Your task –
All that should come back is the lines of the data below from the one containing "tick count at" to the one containing "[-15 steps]", inclusive, exactly as they stand.

»»

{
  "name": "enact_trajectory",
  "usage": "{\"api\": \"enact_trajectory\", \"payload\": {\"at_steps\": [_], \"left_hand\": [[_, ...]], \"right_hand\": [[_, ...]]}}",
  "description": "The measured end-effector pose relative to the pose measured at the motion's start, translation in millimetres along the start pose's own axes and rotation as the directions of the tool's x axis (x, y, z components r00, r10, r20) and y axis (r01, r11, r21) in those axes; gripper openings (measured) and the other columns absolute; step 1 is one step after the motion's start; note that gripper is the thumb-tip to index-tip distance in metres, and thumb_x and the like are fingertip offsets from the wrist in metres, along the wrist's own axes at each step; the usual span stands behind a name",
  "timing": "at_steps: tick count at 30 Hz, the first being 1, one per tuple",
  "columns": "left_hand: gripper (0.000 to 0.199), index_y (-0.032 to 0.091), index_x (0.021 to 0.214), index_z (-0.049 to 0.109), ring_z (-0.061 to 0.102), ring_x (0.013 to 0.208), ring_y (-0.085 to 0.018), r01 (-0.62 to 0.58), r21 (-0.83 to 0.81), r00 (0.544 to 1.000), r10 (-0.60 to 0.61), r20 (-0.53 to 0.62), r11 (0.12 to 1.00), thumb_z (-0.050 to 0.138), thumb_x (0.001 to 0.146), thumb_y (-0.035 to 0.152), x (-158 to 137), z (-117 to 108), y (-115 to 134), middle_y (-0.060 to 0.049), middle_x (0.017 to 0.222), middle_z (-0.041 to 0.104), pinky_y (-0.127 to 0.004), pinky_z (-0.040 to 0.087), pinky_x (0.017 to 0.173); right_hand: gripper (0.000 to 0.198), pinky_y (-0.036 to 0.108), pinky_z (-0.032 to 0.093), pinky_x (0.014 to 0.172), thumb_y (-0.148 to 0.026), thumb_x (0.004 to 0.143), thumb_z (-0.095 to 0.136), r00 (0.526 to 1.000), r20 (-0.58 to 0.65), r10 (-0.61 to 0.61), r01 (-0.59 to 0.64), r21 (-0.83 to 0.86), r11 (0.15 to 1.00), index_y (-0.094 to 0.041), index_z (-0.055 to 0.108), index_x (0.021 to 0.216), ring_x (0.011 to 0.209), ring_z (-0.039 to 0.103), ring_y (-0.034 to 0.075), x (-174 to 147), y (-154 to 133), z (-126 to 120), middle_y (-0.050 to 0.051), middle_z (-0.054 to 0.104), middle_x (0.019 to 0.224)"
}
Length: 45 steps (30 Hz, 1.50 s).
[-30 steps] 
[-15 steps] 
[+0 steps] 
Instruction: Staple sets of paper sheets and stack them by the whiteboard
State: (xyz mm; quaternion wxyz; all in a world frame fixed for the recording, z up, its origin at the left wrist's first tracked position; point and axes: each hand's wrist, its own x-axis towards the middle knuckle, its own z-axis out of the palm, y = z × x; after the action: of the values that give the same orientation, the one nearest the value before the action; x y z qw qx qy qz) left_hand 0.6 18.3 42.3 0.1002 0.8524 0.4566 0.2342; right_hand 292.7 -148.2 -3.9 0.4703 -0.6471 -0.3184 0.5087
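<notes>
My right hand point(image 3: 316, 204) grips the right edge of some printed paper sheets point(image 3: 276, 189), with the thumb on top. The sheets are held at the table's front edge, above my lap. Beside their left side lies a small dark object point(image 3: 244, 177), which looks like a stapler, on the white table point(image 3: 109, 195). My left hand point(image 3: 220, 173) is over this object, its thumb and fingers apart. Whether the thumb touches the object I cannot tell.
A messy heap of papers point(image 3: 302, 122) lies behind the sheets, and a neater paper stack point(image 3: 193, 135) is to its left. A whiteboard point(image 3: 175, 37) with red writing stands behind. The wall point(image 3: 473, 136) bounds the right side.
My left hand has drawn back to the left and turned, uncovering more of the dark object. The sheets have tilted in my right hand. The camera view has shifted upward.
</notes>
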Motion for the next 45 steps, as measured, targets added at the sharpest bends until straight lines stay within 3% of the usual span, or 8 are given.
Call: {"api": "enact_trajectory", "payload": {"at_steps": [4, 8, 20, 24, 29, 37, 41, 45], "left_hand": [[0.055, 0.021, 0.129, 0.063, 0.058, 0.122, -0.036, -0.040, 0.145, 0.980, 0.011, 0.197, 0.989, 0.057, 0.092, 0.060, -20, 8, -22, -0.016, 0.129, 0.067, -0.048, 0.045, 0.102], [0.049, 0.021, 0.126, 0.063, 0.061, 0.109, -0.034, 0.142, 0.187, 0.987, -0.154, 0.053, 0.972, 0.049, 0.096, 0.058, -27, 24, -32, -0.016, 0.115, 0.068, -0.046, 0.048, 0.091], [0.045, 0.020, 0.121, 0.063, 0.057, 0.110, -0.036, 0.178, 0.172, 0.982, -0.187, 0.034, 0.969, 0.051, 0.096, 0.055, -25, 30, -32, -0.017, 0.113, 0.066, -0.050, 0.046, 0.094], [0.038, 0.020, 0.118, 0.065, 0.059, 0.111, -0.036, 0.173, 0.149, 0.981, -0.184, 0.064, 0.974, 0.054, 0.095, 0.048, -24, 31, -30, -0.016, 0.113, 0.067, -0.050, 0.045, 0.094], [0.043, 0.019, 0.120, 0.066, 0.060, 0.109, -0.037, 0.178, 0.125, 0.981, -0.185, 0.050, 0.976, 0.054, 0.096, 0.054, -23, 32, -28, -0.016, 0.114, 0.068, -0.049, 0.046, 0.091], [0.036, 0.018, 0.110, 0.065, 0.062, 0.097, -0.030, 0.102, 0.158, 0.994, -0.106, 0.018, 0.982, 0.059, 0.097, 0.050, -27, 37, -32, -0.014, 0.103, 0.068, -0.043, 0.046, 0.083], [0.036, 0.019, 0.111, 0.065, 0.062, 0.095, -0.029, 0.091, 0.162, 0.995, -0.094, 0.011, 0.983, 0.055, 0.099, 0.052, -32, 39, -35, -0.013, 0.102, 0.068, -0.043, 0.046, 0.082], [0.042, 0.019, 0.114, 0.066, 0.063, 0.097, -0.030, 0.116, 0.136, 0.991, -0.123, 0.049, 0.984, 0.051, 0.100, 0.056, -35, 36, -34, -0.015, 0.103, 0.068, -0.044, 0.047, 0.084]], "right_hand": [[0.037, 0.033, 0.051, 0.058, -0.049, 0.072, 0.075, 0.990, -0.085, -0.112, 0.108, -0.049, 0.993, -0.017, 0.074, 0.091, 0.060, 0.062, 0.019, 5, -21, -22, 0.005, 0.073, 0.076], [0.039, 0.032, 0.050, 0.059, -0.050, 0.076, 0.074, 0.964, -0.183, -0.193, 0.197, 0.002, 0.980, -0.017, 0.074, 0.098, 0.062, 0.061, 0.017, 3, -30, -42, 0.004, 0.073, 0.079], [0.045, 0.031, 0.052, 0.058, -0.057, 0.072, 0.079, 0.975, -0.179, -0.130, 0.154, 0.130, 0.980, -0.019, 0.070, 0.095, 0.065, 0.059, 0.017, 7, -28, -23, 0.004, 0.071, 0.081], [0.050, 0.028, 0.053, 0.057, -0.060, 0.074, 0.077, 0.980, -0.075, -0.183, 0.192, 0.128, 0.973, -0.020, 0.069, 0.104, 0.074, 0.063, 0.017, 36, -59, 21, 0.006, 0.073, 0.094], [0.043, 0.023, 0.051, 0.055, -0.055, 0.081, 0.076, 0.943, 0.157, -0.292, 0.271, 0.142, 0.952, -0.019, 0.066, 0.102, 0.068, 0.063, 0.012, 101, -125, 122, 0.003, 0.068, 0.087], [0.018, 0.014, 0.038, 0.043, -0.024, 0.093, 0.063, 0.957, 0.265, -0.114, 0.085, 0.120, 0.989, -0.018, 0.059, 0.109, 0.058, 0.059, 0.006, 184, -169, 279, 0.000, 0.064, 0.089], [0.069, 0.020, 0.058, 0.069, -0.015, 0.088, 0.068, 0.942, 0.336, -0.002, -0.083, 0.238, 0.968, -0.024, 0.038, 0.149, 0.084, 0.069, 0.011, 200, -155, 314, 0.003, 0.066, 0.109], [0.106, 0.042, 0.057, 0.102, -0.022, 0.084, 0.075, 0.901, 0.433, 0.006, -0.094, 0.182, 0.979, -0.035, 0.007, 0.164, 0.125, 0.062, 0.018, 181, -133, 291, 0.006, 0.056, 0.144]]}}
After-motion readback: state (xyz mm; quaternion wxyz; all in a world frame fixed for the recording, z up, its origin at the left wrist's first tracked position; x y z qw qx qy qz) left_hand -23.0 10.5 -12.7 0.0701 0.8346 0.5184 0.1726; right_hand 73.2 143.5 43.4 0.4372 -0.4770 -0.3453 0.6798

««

Task answer –
  "timing": "at_steps: tick count at 30 Hz, the first being 1, one per tuple",
  "columns": "left_hand: gripper (0.000 to 0.199), index_y (-0.032 to 0.091), index_x (0.021 to 0.214), index_z (-0.049 to 0.109), ring_z (-0.061 to 0.102), ring_x (0.013 to 0.208), ring_y (-0.085 to 0.018), r01 (-0.62 to 0.58), r21 (-0.83 to 0.81), r00 (0.544 to 1.000), r10 (-0.60 to 0.61), r20 (-0.53 to 0.62), r11 (0.12 to 1.00), thumb_z (-0.050 to 0.138), thumb_x (0.001 to 0.146), thumb_y (-0.035 to 0.152), x (-158 to 137), z (-117 to 108), y (-115 to 134), middle_y (-0.060 to 0.049), middle_x (0.017 to 0.222), middle_z (-0.041 to 0.104), pinky_y (-0.127 to 0.004), pinky_z (-0.040 to 0.087), pinky_x (0.017 to 0.173); right_hand: gripper (0.000 to 0.198), pinky_y (-0.036 to 0.108), pinky_z (-0.032 to 0.093), pinky_x (0.014 to 0.172), thumb_y (-0.148 to 0.026), thumb_x (0.004 to 0.143), thumb_z (-0.095 to 0.136), r00 (0.526 to 1.000), r20 (-0.58 to 0.65), r10 (-0.61 to 0.61), r01 (-0.59 to 0.64), r21 (-0.83 to 0.86), r11 (0.15 to 1.00), index_y (-0.094 to 0.041), index_z (-0.055 to 0.108), index_x (0.021 to 0.216), ring_x (0.011 to 0.209), ring_z (-0.039 to 0.103), ring_y (-0.034 to 0.075), x (-174 to 147), y (-154 to 133), z (-126 to 120), middle_y (-0.050 to 0.051), middle_z (-0.054 to 0.104), middle_x (0.019 to 0.224)"
}
Length: 45 steps (30 Hz, 1.50 s).
[-30 steps] 
[-15 steps] 

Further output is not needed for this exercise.